* _About this task_: The data below is to be written out exactly, with no pictures.

* _The data_:
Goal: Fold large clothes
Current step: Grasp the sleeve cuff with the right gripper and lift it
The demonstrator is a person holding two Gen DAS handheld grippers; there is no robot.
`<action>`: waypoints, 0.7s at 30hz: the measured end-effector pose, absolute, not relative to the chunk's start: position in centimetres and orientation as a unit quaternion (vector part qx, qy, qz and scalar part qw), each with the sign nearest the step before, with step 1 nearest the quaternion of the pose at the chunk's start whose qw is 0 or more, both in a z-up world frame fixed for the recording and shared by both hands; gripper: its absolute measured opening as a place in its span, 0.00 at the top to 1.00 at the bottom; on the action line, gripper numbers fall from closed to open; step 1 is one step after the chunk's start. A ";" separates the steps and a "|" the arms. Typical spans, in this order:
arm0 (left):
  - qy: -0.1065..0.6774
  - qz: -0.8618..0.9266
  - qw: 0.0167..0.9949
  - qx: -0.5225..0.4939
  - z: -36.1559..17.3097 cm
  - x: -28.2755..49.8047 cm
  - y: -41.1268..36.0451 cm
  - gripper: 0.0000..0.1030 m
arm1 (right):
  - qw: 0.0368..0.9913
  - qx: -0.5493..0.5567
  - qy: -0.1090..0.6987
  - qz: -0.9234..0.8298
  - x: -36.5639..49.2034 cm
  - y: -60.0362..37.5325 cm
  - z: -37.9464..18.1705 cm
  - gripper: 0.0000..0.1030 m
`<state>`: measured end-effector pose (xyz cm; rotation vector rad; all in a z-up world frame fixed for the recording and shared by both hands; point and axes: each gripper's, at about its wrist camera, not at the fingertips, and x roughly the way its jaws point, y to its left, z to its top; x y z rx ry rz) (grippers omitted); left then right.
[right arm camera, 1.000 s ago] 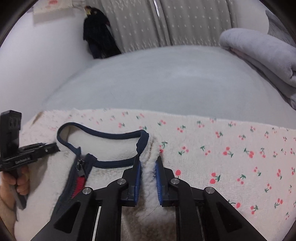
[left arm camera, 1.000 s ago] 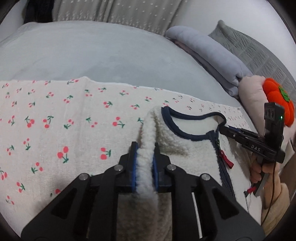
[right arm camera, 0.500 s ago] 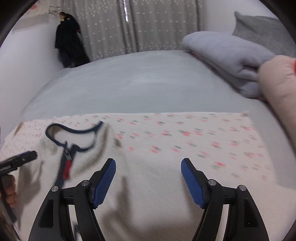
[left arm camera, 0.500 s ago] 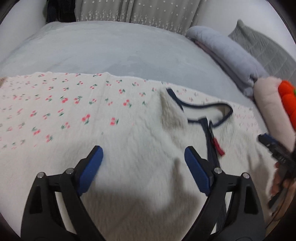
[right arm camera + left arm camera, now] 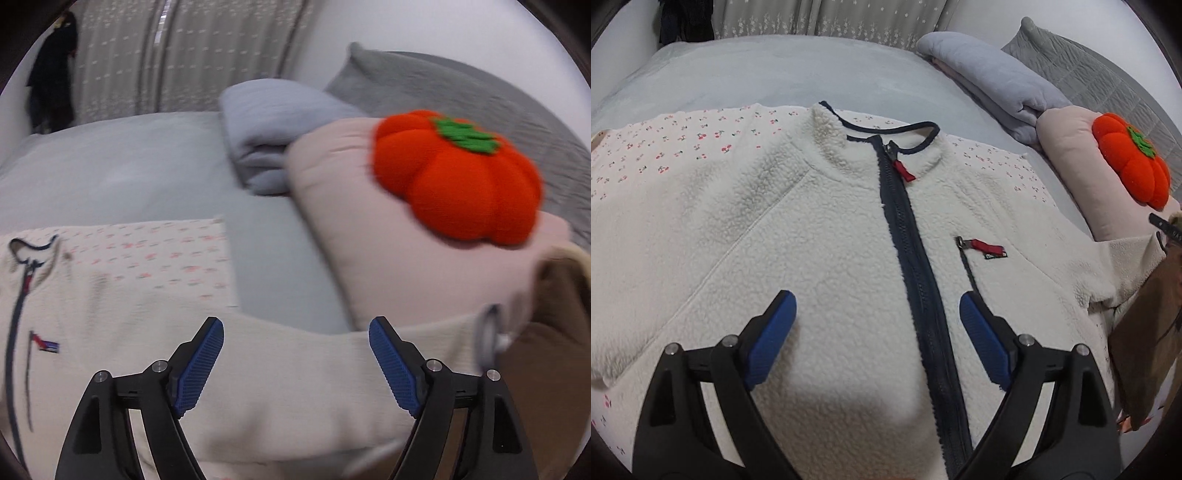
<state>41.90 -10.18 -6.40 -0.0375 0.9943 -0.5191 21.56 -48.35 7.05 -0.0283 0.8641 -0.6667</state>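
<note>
Fleece jacket (image 5: pixel 827 236): lies face up and spread flat on the cherry-print cloth (image 5: pixel 683 144), which covers the near part of the bed (image 5: pixel 768 74); collar towards 12 o'clock, hem towards 6 o'clock, navy zip (image 5: pixel 908 236) closed down the middle
Sleeves: one runs out towards 9 o'clock in the left wrist view; the other runs towards 3 o'clock and ends near the pink pillow (image 5: pixel 1078 155)
Left claw (image 5: pixel 877 332): blue pads wide apart, holding nothing, hovering over the lower chest with the zip between its fingers
Right claw (image 5: pixel 295 363): pads wide apart and empty, over the 3 o'clock sleeve; this view is blurred, so whether it touches the cloth I cannot tell
Done so far: the garment looks laid out and smoothed, front up, with no fold visible anywhere in it
Left to do: judging from this, all the folding itself, meaning both sleeves brought in over the body, then hem brought up to collar
Likely stage: between spreading and the first fold, each claw free to pick a new hold
Surroundings: orange pumpkin cushion (image 5: pixel 458 177) on the pink pillow at 2 o'clock, folded grey blanket (image 5: pixel 990 81) at 1 o'clock, well clear of the jacket body
Watch for: the thick fleece may spring back open after a fold
</note>
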 end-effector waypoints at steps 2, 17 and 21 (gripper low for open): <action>0.456 -0.242 0.857 -0.004 -6.1 41.0 -10.5 0.12 | 0.841 -0.014 0.408 -0.356 19.1 -50.4 8.6 0.19; 0.420 -0.377 0.825 0.026 -4.7 37.3 -26.6 0.50 | 0.749 0.026 0.503 -0.431 16.7 -58.7 4.5 0.88; 0.437 -0.437 0.786 0.013 -6.3 36.6 -34.2 0.78 | 0.791 0.100 0.466 -0.384 15.2 -60.7 6.1 0.90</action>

* _Problem solution_:
Goal: Fold large clothes
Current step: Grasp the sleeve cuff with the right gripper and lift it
The demonstrator is a person holding two Gen DAS handheld grippers; there is no robot.
`<action>`: waypoints, 0.7s at 30hz: the measured end-effector pose, absolute, not relative to the chunk's start: position in centimetres and orientation as a unit quaternion (vector part qx, qy, qz and scalar part qw), each with the sign nearest the step before, with step 1 nearest the quaternion of the pose at the chunk's start whose qw is 0 or more, both in a z-up world frame fixed for the recording and shared by both hands; gripper: its absolute measured opening as a place in its span, 0.00 at the top to 1.00 at the bottom; on the action line, gripper numbers fall from closed to open; step 1 is one step after the chunk's start. A ";" separates the steps and a "|" the arms. Typical spans, in this order:
arm0 (left):
  - qy: -0.1065..0.6774
  - qz: -0.8618..0.9266
  - qw: 0.0167..0.9949
  - qx: -0.5225..0.4939
  - z: -36.1559..17.3097 cm
  - x: -28.2755..49.8047 cm
  - y: -41.1268..36.0451 cm
  - gripper: 0.0000..0.1030 m
arm1 (right):
  - qw: 0.0368..0.9913
  - qx: -0.5493..0.5567
  - qy: -0.1090..0.6987
  - qz: -0.9234..0.8298
  - x: -36.5639..49.2034 cm
  - y: -60.0362..37.5325 cm
  - z: -37.9464..18.1705 cm
  - gripper: 0.0000..0.1030 m
`<state>`: measured end-effector pose (xyz cm; rotation vector rad; all in a z-up world frame fixed for the recording and shared by both hands; point and axes: each gripper's, at about its wrist camera, not at the fingertips, and x roughly the way its jaws point, y to its left, z to its top; x y z rx ry rz) (grippers omitted); left then right.
[right arm camera, 1.000 s ago] 
[left arm camera, 1.000 s ago] 
[right arm camera, 0.500 s ago] 
[left arm camera, 0.500 s ago] 
[right arm camera + left arm camera, now] 
<state>41.90 -10.18 -6.40 -0.0375 0.9943 -0.5191 21.56 -48.35 7.05 -0.0283 0.8641 -0.6667</state>
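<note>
Fleece jacket (image 5: pixel 827 236): lies face up and spread flat on the cherry-print cloth (image 5: pixel 683 144), which covers the near part of the bed (image 5: pixel 768 74); collar towards 12 o'clock, hem towards 6 o'clock, navy zip (image 5: pixel 908 236) closed down the middle
Sleeves: one runs out towards 9 o'clock in the left wrist view; the other runs towards 3 o'clock and ends near the pink pillow (image 5: pixel 1078 155)
Left claw (image 5: pixel 877 332): blue pads wide apart, holding nothing, hovering over the lower chest with the zip between its fingers
Right claw (image 5: pixel 295 363): pads wide apart and empty, over the 3 o'clock sleeve; this view is blurred, so whether it touches the cloth I cannot tell
Done so far: the garment looks laid out and smoothed, front up, with no fold visible anywhere in it
Left to do: judging from this, all the folding itself, meaning both sleeves brought in over the body, then hem brought up to collar
Likely stage: between spreading and the first fold, each claw free to pick a new hold
Surroundings: orange pumpkin cushion (image 5: pixel 458 177) on the pink pillow at 2 o'clock, folded grey blanket (image 5: pixel 990 81) at 1 o'clock, well clear of the jacket body
Watch for: the thick fleece may spring back open after a fold
</note>
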 end-effector waypoints at steps 2, 17 and 21 (gripper low for open): <action>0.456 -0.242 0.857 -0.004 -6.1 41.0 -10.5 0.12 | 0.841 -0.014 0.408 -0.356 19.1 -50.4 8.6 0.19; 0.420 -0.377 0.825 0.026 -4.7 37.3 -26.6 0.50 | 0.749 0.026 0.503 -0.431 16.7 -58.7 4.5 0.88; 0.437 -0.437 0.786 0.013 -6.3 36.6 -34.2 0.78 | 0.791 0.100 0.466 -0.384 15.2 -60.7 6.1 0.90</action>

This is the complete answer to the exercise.